On the other hand, if you're not going to go about calculating the margins then logit has the obvious advantage of generating coefficients that can be transformed into the familiar odds ratio by exponentiating the coefficient. Probit coefficients are essentially uninterpretable - given a probit model I would report average marginal effects for this very reason. Of course most people improperly interpret odds ratios as probabilities which is a big no-no. The odds of an outcome occurring is a ratio of successes to failures (an odds of 1 would correspond to a probability of .5). Odds RATIOS, then, reflect the predicted change in the odds given a 1 unit change in the predictor. Thus, the odds ratio reflects change relative to the base odds of the outcome occurring. Given an outcome that either rarely occurs or almost always occurs, a small change in probability can correspond to a large odds ratio. Odds ratios are a ratio of ratios which can be quite confusing and so we arrive at a reason to report marginal effects in the context of a logit model.

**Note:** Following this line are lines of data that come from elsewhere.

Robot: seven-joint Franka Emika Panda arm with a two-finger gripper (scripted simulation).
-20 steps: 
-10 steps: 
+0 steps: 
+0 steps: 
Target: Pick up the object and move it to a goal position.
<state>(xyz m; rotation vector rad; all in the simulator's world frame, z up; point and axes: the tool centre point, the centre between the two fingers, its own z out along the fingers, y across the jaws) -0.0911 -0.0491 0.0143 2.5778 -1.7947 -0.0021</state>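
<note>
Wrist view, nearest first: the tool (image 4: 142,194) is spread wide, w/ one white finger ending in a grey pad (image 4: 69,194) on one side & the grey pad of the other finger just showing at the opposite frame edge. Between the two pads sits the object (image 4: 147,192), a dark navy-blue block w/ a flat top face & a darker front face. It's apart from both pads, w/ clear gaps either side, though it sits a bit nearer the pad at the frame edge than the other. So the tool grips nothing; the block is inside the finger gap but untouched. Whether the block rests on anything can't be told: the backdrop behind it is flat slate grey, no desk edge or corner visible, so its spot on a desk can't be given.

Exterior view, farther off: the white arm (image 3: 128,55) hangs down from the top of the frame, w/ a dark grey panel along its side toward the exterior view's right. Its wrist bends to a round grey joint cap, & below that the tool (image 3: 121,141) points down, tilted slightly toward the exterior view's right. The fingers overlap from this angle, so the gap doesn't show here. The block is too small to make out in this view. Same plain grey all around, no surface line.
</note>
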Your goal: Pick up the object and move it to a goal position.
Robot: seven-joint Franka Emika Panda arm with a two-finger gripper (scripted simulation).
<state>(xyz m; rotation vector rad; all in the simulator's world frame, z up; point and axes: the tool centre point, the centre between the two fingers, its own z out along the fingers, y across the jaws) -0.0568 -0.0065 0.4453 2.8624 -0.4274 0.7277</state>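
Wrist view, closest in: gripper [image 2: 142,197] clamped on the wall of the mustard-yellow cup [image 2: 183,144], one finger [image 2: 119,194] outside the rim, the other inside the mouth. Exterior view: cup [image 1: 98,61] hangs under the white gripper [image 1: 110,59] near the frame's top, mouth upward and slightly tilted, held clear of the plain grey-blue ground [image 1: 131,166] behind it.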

So, to summarize, don't use a linear probability model. Use logit or probit and report the marginal effects. The choice is, perhaps, of theoretical significance but probably of no practical consequence if reporting marginal effects. If you're not going to report marginal effects then use logit but be sure to properly interpret the odds ratios so you don't look like an uninformed idiot.